“Of the 560 trillion grams [teragrams] of methane emitted to the atmosphere every year by ruminant livestock, 550 trillion grams are removed.”

That was the message from Prof. Tommy Boland of University College Dublin (UCD). He was speaking on Tuesday, February 18, at the Agriculture Science Association’s (ASA’s) Meat Myth Busters event – which focused on the challenges and opportunities for Irish red meat – at the Killashee Hotel, Naas, Co. Kildare.

During his presentation, Boland reiterated that when people are discussing the impact that ruminant livestock have on the production of greenhouse gas (GHG) emissions that the same metrics should be used when comparing it with other industries.

Global land area

Boland explained that two-thirds of the global land surface are made up of water, with one-third consisting of land.

He said: “Two-thirds of the total land surface are habitable; 50% of this area is termed agricultural land. Two-thirds of this are suitable for livestock production; one-third is available for cropping.

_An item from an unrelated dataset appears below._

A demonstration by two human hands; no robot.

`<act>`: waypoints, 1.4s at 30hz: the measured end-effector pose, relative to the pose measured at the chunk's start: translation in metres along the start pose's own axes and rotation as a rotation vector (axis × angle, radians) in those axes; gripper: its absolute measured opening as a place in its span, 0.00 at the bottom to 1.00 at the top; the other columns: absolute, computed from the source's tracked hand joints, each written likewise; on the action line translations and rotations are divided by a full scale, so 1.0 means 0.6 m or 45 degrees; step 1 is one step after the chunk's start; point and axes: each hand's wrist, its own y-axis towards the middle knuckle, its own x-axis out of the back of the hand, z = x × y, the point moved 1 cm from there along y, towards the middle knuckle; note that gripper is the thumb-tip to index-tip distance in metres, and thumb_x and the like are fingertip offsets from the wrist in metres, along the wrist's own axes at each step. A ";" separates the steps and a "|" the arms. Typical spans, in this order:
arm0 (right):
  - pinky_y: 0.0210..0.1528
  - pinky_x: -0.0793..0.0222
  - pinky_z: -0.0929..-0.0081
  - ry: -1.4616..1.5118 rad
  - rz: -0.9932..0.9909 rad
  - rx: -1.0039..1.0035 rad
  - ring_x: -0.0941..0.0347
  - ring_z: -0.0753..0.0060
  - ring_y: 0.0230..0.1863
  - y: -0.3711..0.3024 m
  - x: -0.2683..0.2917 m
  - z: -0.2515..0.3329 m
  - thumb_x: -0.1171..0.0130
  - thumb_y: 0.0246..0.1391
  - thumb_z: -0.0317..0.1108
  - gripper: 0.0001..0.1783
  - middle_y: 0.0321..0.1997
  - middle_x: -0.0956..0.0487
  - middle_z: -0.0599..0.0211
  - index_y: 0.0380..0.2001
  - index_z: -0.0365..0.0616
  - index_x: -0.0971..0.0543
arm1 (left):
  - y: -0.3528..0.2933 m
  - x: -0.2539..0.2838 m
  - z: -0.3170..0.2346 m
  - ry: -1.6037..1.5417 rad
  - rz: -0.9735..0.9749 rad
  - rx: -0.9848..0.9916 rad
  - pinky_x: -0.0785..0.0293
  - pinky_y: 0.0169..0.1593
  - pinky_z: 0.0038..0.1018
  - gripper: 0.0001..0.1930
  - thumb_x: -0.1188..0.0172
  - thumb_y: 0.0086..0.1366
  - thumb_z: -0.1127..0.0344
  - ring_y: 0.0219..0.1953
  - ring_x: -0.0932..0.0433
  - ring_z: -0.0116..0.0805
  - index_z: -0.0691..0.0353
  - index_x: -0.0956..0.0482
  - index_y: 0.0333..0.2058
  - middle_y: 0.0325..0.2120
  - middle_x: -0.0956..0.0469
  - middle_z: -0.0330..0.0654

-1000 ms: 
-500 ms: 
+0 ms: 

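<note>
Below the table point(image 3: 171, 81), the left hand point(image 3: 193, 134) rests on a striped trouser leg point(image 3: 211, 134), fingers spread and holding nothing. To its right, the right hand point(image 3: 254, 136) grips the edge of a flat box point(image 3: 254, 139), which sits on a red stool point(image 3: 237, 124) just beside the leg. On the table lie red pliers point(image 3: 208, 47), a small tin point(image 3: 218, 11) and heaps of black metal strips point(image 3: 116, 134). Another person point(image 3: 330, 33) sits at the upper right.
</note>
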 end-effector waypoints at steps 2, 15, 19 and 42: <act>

“It is important to point out that two-thirds of that land surface suitable for livestock production are not suitable for cropping. For example, the Burren in Co. Clare can only be used for livestock production.”

‘Sticks used to beat the livestock industry’

The next topic of Boland’s presentation centred around greenhouse gas (GHG) emissions and methane production.

He explained: “24% of global GHG emissions arise from agriculture – 60% of which comes from livestock production, according to the recent Intergovernmental Panel on Climate Change (IPCC) report.

“If we delve a bit further into the emissions coming from livestock production, 40% come from enteric fermentation – which is the digestion of cellulose in the rumen by microbes. In other words, this is the tax that animals pay for when they produce methane.

Also Read: '' California is reducing methane levels without losing a single livestock unit' - Dr. Mitloehner

“Furthermore, this is one of the big sticks that are used to beat the ruminant sector. However, we need to be cognisant about how we compare different sectors. For example, the 14.5% emissions attributed to livestock only look at life-cycle emissions.

“However, if we look at direct emissions, livestock only accounts for 5%, while transport emissions total 14%.

“Therefore, we need to use the same metrics when comparing one sector to the other.”

‘Ireland is unique’

Boland went on to explain how Ireland is like a developing country when it comes to its GHG emissions profile.

He explained: “Our GHG emissions profile is like that of a developing country, instead of a developed country.

“The reason why one-third of our GHG emissions comes from agriculture is that we don’t have a heavy industry, compared to other developed countries. We have more cows relative to our population.

Therefore, this is the reason why our livestock industry gets so much stick because there is no other industry like it to compare it with.

“The EU average for agricultural emissions is 10%. However, if we were to compare against other sectors we would come off very well in terms of emissions.

“New Zealand, Australia and Uruguay have similar emissions profiles to Ireland in terms of agriculture, but there is proof that we are improving and becoming more efficient.”

‘Economic driver’

Boland praised the role the Irish agricultural industry has played in helping the economic recovery – since the crash in 2008.

He explained: “In 2008, the agri-food industry was the key driver of economic recovery. Since then, we have seen an increase in the number of dairy cows and a reduction in the suckler herd.

However, since 2008, the value [of overall output] of dairy products has increased by 66%, with beef products seeing an increase in value of up 20%.

“During that same period, enteric methane emissions only increased by 10%. Therefore, the economic value of our products is increasing at a much faster rate than our emissions.”

Lifetime of methane

Boland went on to talk about methane and carbon dioxide (CO2), and the impacts each have on the atmosphere.

He explained: “Heavy industries produce a lot of CO2, yet our small country that produces good-quality food products gets hammered about GHG emissions on a much more frequent basis.

“Both (methane and CO2) are listed as GHGs, yet they act completely differently from each other. Methane emitted today will be removed from the atmosphere in 12 years time. However, CO2 released into the atmosphere today will stay there for centuries.

If we can stabilise methane emissions, we can stabilise the warming associated with that methane.

“On the flip side, stabilising CO2 emissions results in continuous warming for decades – which is obviously bad and, compared to methane, is a much bigger problem.

“Of the 560 trillion grams [teragrams] of methane emitted to the atmosphere every year, 550 trillion grams are removed again that same year, with just a net gain of 10 trillion grams remaining in the atmosphere.

“Therefore, the picture being painted of Irish agriculture is not as bad as people perceive. I can safely say that red meat is not a key driver of GHG emissions.”